A PEC 206/19 é de autoria do deputado General Peternelli (União-SP), que defende a tese de que a gratuidade atual privilegia filhos das famílias de maior renda. “Minha proposta é simples: quem pode, paga; quem não pode, não paga. O principal é propiciar uma universidade com ensino de qualidade”, explicou. Sendo assim, a relatoria da proposta é do deputado Kim Kataguiri (União-SP), que deu sinal verde para ir adiante.
O texto veio à tona no momento em que circula o documento Projeto de Nação — O Brasil em 2035, elaborado por três entidades ligadas a militares da reserva, entre eles o Instituto Villas-Boas — que leva o nome do general Eduardo Villas Boas, ex-comandante do Exército e um dos mentores do presidente Jair Bolsonaro (PL). Uma das sugestões do estudo é justamente a cobrança de mensalidade nas universidades públicas.
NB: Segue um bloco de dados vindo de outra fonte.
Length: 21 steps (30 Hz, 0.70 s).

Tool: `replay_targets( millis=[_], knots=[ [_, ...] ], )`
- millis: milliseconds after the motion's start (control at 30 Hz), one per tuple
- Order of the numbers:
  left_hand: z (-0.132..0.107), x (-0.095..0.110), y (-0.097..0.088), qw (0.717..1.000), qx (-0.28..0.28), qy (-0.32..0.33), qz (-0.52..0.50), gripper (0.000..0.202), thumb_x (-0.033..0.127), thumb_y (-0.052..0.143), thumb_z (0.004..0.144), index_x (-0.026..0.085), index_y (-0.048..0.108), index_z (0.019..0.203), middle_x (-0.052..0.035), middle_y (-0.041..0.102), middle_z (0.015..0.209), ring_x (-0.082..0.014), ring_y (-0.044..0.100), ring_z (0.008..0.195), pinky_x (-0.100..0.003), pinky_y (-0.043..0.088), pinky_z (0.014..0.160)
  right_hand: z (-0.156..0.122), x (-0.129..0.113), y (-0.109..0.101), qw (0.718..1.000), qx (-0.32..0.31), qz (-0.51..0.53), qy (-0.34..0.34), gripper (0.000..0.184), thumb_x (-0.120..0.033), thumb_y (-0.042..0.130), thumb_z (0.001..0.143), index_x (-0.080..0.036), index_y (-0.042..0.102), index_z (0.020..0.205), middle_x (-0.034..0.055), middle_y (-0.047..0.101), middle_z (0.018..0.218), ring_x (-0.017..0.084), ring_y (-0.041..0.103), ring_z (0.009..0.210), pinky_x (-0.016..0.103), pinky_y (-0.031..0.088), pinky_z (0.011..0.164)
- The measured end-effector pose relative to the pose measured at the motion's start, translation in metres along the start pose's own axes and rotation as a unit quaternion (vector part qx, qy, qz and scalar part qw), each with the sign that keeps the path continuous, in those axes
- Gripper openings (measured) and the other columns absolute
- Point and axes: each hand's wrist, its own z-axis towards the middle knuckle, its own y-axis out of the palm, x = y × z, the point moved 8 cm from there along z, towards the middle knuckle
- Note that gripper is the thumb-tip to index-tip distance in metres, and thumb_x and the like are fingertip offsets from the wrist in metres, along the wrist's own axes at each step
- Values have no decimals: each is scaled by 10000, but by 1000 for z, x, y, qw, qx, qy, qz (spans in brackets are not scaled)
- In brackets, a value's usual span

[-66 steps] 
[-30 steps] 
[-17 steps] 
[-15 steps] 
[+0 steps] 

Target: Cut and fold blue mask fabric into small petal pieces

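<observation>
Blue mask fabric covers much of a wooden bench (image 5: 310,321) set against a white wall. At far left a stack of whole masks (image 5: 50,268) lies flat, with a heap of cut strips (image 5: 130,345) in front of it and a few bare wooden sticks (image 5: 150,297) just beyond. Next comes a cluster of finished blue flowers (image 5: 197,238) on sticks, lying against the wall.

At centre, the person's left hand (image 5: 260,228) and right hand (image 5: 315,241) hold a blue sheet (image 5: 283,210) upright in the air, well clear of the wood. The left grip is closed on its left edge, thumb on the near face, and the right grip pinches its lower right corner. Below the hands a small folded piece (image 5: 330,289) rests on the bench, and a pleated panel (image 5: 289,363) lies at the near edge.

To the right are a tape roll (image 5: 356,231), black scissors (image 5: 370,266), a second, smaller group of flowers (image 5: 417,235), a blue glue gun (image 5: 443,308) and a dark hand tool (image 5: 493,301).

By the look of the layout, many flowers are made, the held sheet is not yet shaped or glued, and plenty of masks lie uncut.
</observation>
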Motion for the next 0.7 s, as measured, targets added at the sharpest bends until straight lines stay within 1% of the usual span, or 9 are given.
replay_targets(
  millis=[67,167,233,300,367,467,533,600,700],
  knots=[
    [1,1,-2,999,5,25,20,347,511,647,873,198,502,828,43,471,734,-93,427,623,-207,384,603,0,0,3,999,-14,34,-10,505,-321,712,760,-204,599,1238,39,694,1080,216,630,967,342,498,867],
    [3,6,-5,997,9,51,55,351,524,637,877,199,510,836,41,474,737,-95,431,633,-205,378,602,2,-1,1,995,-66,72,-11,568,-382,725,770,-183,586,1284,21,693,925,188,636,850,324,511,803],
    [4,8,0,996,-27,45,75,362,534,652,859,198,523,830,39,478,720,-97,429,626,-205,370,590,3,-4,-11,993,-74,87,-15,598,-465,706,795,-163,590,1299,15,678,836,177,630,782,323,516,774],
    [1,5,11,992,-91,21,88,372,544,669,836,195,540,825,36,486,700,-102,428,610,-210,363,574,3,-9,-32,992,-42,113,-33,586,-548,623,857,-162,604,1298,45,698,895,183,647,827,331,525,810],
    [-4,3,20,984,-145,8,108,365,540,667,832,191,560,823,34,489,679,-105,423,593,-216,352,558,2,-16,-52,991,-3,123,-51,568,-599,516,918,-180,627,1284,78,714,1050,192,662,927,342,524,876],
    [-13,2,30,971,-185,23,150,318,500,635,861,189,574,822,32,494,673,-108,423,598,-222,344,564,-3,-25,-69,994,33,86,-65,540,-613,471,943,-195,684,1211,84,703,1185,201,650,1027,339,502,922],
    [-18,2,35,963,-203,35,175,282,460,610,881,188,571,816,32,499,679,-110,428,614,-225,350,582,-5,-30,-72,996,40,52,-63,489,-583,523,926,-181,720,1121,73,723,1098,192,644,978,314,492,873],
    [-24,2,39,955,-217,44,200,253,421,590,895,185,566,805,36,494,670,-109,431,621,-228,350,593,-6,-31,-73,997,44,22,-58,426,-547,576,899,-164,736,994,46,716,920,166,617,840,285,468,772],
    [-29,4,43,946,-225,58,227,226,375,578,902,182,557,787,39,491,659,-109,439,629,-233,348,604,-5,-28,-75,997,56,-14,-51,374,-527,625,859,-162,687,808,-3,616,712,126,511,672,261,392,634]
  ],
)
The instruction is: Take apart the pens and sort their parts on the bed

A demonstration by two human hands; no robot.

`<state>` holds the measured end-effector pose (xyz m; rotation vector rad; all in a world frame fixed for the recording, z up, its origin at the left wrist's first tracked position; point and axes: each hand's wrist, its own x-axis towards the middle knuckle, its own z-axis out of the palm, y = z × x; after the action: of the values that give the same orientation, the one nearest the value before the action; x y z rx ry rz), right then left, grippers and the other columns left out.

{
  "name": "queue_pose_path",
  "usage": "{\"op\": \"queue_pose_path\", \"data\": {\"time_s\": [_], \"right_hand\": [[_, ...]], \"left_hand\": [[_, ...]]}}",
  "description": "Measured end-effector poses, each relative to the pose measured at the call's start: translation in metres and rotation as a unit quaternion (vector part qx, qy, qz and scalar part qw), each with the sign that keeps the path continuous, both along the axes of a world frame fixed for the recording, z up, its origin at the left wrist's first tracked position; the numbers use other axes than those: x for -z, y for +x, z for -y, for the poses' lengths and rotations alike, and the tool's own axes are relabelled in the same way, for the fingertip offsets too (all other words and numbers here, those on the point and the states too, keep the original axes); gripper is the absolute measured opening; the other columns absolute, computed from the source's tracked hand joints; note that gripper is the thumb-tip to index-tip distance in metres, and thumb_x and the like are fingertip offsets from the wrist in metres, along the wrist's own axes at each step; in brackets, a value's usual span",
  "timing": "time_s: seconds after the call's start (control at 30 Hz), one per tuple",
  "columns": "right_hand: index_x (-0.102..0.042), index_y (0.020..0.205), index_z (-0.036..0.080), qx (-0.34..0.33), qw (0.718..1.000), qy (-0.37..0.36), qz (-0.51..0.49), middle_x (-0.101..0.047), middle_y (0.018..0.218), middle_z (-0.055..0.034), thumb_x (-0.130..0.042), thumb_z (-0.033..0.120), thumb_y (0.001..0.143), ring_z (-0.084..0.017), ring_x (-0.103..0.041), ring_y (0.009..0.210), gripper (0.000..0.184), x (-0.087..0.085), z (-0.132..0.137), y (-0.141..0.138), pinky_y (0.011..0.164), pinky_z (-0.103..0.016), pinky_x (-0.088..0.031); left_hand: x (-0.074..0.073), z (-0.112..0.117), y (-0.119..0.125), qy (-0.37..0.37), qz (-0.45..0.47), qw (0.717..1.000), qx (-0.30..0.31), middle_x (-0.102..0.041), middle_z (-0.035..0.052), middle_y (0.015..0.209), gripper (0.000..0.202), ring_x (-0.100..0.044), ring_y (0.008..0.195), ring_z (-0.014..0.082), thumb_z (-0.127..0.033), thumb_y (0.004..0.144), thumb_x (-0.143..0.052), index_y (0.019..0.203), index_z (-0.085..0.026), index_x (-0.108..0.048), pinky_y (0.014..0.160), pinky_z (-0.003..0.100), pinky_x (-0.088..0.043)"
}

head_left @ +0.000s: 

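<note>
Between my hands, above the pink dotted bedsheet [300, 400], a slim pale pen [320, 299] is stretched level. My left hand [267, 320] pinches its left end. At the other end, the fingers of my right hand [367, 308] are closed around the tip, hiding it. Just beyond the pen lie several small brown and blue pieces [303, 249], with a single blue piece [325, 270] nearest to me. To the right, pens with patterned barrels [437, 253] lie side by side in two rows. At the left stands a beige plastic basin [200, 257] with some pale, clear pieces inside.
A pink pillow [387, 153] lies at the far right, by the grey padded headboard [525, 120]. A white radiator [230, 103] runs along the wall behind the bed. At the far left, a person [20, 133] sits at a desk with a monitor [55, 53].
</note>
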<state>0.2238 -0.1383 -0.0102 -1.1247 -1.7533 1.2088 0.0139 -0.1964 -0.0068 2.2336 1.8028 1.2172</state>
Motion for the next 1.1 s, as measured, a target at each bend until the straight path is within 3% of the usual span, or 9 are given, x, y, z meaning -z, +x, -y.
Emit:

De fato a PEC foi mal recebida. Entidades estudantis e parlamentares enxergam na iniciativa um grande retrocesso. Bruna Berlaz, presidente da União Nacional dos Estudantes (UNE), participou da sessão da CCJ e explicou que aplicar mensalidades em universidades públicas não resolve as desigualdades. ” De fato precisamos de mais investimento em educação. Até porque, 70% dos alunos em universidades públicas têm renda per capita de um salário mínimo. Se passar na CCJ e for a plenário, os estudantes devem se mobilizar”, alertou.
Novo perfil
Para Renato Janine Ribeiro, presidente da Sociedade Brasileira para o Progresso da Ciência (SBPC) e ex-ministro da Educação, é “corriqueiro” propor-se a cobrança de mensalidades dos alunos mais ricos que estejam na universidade pública. Mas pondera que o perfil desses estudantes mudou.
“Não é mais verdade que o universitário típico, nas instituições federais, seja alguém que estudou em colégios particulares caros. Aliás, cada vez temos mais alunos que vêm das escolas públicas e cada vez mais descendentes de africanos ou de indígenas”, assegura.
Janine Ribeiro faz, ainda, um alerta: “A educação não deve ser entendida como um subsídio estatal para melhorar a renda dos educados. E sim como um investimento que a sociedade efetua para retornos importantes destinados a todos”.
O presidente da Associação Nacional dos Dirigentes das Instituições Federais de Ensino Superior (Andifes) e reitor da Universidade Federal de Juiz de Fora (UFJF), Marcus David, endossa as observações de Janine Ribeiro — de que as universidades públicas não são redutos dos mais abastados. “Há um grande equívoco, como se as universidades estivessem ocupadas exclusivamente por alunos de classes alta e média. Certamente é necessário que haja uma rede de universidades que ofereçam ensino de excelência para alavancar a sociedade”, aponta.